### Exercise aim
Reproduce all the lines below exactly and omit the images.

### Source material
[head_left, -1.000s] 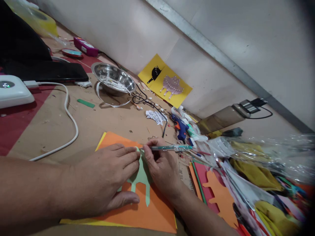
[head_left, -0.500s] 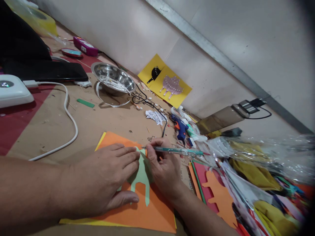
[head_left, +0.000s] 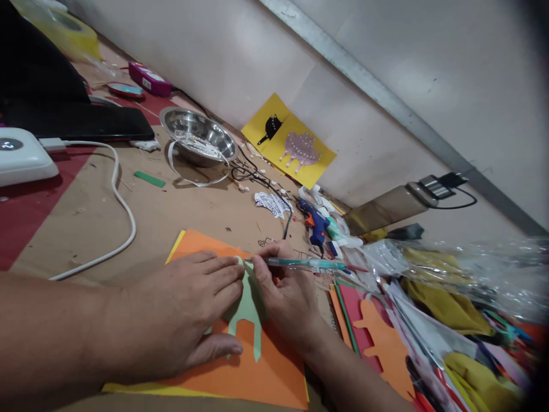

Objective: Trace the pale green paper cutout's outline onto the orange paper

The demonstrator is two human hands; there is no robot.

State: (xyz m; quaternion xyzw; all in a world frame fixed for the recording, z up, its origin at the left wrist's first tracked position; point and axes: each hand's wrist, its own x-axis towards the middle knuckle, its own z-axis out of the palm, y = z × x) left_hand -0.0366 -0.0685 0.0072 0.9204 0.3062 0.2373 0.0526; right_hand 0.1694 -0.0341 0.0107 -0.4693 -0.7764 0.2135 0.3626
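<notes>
My left hand (head_left: 201, 309) lies flat, fingers stretched out, on a pale green paper cutout (head_left: 246, 309) with leg-like strips. Part of the cutout is hidden under that hand. Beneath it is an orange sheet (head_left: 274, 377), with a yellow sheet (head_left: 171, 389) showing at its edges. Pinched in my right hand (head_left: 287, 292) is a clear-barrelled pen (head_left: 313, 263) with a teal and red rear part. Its tip is at the cutout's upper edge, close to my left fingertips.
A steel bowl (head_left: 199, 134) stands beyond the hands. Along the wall are a blue glue gun (head_left: 316, 223), a bottle (head_left: 386, 206) and a yellow card (head_left: 289, 140). Coloured sheets with an orange cutout (head_left: 381, 343) lie right; a white cable (head_left: 122, 200) curves left.
The pen and my right fingertips have shifted slightly left along the cutout's top edge. My left hand stays in place.
</notes>
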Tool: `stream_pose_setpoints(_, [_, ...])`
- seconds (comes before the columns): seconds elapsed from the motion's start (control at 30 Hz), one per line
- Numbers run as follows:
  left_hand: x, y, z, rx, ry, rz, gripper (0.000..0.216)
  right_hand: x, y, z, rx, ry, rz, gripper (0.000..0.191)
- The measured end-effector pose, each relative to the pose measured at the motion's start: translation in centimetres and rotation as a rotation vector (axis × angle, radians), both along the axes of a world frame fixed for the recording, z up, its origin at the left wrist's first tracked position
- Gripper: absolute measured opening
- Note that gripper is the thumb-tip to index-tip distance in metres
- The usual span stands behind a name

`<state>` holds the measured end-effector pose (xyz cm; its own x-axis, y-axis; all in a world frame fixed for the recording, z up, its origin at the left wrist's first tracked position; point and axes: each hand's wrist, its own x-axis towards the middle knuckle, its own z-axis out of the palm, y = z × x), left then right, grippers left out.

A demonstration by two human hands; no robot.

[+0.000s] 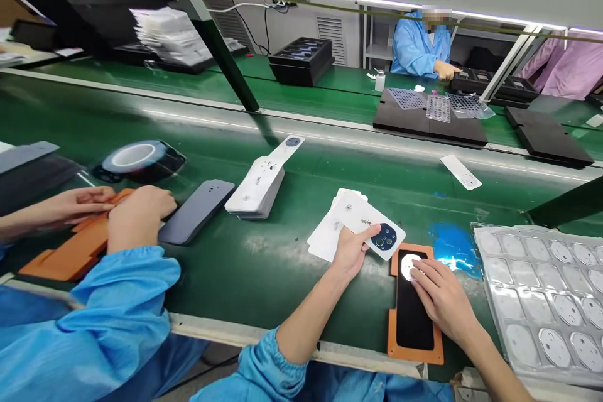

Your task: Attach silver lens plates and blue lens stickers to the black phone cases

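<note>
My left hand pinches a white phone back panel with a dark round camera area at its right end, and the thumb lies near that area. Beneath it are more white panels on the green bench. An orange fixture with a black inset stands just to the right. My right hand reaches over the fixture, fingertips together on a white round piece at the inset's upper end. Whether that piece is lifted or lies flat, I cannot tell.
A clear tray of round pieces lies at right, blue film beside the fixture. A panel stack, a grey panel stack and a tape roll are leftward. A co-worker's hands hold another orange fixture.
</note>
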<state>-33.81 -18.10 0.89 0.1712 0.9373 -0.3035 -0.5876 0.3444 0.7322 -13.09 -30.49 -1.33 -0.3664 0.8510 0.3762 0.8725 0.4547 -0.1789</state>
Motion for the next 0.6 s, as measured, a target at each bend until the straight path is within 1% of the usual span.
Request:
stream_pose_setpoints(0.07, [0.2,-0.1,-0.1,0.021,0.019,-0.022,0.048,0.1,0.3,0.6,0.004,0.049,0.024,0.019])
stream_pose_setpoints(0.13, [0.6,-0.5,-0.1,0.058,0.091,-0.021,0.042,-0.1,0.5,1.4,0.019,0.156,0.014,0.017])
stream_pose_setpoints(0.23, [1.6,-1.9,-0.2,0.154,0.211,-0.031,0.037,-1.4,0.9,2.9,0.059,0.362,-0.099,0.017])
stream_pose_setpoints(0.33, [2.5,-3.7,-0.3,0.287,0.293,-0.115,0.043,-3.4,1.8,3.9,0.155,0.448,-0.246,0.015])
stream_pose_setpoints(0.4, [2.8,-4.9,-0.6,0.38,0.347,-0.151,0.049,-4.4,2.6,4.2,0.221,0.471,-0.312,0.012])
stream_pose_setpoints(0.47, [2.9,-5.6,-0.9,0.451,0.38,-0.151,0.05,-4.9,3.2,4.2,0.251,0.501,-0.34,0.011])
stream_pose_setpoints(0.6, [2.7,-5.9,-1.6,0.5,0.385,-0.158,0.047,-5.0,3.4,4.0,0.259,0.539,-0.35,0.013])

### Exercise solution
[head_left, -1.000s] 
[head_left, -0.500s] 
[head_left, +0.000s] 

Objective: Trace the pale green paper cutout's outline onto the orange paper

The demonstrator is two human hands; there is no robot.

State: (xyz m; quaternion xyzw; all in a world frame fixed for the recording, z up, its origin at the left wrist's first tracked position; point and axes: each hand's wrist, its own x-axis towards the middle knuckle, its own z-axis out of the palm, y = z × x) left_hand -0.0366 -0.0685 0.0072 0.9204 0.3062 0.2373 0.0526; right_hand 0.1694 -0.0341 0.0107 -0.4693 -0.7764 0.2135 0.3626
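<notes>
My left hand (head_left: 201, 309) lies flat, fingers stretched out, on a pale green paper cutout (head_left: 246, 309) with leg-like strips. Part of the cutout is hidden under that hand. Beneath it is an orange sheet (head_left: 274, 377), with a yellow sheet (head_left: 171, 389) showing at its edges. Pinched in my right hand (head_left: 287, 292) is a clear-barrelled pen (head_left: 313, 263) with a teal and red rear part. Its tip is at the cutout's upper edge, close to my left fingertips.
A steel bowl (head_left: 199, 134) stands beyond the hands. Along the wall are a blue glue gun (head_left: 316, 223), a bottle (head_left: 386, 206) and a yellow card (head_left: 289, 140). Coloured sheets with an orange cutout (head_left: 381, 343) lie right; a white cable (head_left: 122, 200) curves left.
The pen and my right fingertips have shifted slightly left along the cutout's top edge. My left hand stays in place.
</notes>
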Tool: `stream_pose_setpoints(_, [_, ...])`
- seconds (comes before the columns): seconds elapsed from the motion's start (control at 30 Hz), one per line
- Numbers run as follows:
  left_hand: x, y, z, rx, ry, rz, gripper (0.000..0.216)
  right_hand: x, y, z, rx, ry, rz, gripper (0.000..0.191)
- The measured end-effector pose, each relative to the pose measured at the motion's start: translation in centimetres and rotation as a rotation vector (axis × angle, radians), both along the axes of a world frame fixed for the recording, z up, its origin at the left wrist's first tracked position
- Gripper: absolute measured opening
- Note that gripper is the thumb-tip to index-tip distance in metres
- The usual span stands behind a name

`<state>` holds the measured end-effector pose (xyz cm; its own x-axis, y-axis; all in a world frame fixed for the recording, z up, its origin at the left wrist's first tracked position; point and axes: each hand's wrist, its own x-axis towards the middle knuckle, its own z-axis out of the palm, y = z × x), left then right, grippers left out.

A demonstration by two human hands; no robot.

[+0.000s] 

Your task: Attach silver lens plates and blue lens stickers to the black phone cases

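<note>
My left hand pinches a white phone back panel with a dark round camera area at its right end, and the thumb lies near that area. Beneath it are more white panels on the green bench. An orange fixture with a black inset stands just to the right. My right hand reaches over the fixture, fingertips together on a white round piece at the inset's upper end. Whether that piece is lifted or lies flat, I cannot tell.
A clear tray of round pieces lies at right, blue film beside the fixture. A panel stack, a grey panel stack and a tape roll are leftward. A co-worker's hands hold another orange fixture.
</note>
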<state>-33.81 -18.10 0.89 0.1712 0.9373 -0.3035 -0.5876 0.3444 0.7322 -13.09 -30.49 -1.33 -0.3664 0.8510 0.3762 0.8725 0.4547 -0.1789</state>
Motion for the next 0.6 s, as measured, a target at each bend until the straight path is within 1% of the usual span.
Request:
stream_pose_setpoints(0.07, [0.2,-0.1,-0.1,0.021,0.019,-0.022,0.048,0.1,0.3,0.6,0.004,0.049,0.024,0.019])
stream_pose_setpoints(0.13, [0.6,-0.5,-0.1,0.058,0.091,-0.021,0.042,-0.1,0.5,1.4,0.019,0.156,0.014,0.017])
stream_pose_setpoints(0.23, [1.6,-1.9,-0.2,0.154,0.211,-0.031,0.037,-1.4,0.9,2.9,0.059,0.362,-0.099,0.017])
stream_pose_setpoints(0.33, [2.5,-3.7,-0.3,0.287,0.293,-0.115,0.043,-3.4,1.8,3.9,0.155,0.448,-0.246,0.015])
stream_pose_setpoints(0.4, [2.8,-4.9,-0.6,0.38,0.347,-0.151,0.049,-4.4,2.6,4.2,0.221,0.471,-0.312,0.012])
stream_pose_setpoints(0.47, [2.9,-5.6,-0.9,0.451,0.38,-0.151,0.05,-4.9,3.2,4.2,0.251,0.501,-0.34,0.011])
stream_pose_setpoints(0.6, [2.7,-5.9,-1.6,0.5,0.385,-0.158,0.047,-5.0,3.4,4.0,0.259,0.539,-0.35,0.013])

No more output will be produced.